Many growers cut back too much and too soon on the amount of nitrogen given to their plants. You only want to cut back on the amount of nitrogen given to your plants by about 10% during flowering. As you start to towards the last 2 weeks you can start to cut down slightly more on the nitrogen.
pH and nitrogen deficiency
If you are experiencing nitrogen deficiency it might not be because their isn’t enough nitrogen in the soil. This is called nutrient lockup, the nitrogen is getting locked out and not allowing the plant to use it.
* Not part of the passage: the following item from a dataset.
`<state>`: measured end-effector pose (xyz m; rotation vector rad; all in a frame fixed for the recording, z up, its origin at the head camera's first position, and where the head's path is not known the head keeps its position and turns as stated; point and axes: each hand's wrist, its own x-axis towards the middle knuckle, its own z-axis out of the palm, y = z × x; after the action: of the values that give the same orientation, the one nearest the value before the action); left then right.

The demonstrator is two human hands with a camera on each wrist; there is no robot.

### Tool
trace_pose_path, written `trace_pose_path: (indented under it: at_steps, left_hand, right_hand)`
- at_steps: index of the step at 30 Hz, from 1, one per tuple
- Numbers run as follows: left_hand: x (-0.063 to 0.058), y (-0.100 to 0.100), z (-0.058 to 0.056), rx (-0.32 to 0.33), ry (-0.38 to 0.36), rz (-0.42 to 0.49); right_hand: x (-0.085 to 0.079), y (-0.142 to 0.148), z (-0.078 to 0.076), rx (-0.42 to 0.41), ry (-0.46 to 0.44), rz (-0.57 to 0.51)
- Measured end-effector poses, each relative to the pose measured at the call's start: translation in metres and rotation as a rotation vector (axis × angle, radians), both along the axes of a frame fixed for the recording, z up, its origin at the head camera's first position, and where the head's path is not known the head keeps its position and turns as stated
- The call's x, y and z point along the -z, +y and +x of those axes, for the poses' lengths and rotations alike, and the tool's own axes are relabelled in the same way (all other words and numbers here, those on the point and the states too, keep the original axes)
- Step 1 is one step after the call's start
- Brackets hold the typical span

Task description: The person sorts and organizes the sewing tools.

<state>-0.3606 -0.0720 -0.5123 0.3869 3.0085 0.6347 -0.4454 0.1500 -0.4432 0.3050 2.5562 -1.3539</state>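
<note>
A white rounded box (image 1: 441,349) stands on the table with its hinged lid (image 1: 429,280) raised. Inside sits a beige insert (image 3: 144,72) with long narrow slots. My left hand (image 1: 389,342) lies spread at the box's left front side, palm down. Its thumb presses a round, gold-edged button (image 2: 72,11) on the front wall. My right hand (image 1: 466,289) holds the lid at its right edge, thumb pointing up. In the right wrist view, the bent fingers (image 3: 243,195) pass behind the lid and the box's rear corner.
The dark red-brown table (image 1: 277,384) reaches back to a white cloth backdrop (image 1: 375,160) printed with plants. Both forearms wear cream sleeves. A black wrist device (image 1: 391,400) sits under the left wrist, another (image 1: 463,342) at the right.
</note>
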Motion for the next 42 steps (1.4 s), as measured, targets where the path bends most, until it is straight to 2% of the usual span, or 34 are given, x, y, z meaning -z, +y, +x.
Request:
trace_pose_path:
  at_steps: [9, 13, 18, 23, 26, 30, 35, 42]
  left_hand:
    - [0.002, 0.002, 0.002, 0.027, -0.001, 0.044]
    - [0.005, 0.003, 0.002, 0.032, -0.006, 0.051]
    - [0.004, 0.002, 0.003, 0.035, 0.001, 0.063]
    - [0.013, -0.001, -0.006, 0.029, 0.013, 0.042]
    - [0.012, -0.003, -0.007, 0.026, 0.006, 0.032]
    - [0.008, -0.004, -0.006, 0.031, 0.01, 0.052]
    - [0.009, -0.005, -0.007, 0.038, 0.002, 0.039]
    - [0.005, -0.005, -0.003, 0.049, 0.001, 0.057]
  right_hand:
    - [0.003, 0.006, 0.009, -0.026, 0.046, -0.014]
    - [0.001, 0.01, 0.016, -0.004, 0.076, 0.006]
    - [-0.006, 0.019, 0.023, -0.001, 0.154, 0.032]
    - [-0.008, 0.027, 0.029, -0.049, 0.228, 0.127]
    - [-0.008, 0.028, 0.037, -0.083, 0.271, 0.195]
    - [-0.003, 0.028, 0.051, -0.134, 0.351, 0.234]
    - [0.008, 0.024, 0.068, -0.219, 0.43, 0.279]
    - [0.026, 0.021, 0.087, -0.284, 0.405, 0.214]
This will happen if the pH in your soil is not in the correct range.
If you’re growing in an organic soil/dirt mixture with plenty of organic matter (manure, worm castings, etc) you don’t have to worry about pH. If you are using a synthetic blend of fertilizer in a soilless mixture such as coco and Promix or in hydroponics you are going to want to maintain your pH around 5.6 to 6.1.
I added more fertilizer and nothing is happening
You have to be patient. If you are using an organic fertilizer it can take over a week for the nutrients to get broken down and become usable for the plant. If you are using a synthetic based fertilizer you should see results within 3 to 4 days.
Keep in mind that you will not be able to restore the leaves that have already been dying off. You want to look for signs that other (older growth) leaves aren’t starting to go yellow. You should also start to see all of the leaves go from a pale green color to a slightly darker green color.
Are not seeing results and the problem is only getting worse? It is possible you do not have a nitrogen deficiency or that you have another deficiency or problem. Many times when you have one nutrient deficiency you will also have other nutrient deficiencies going on.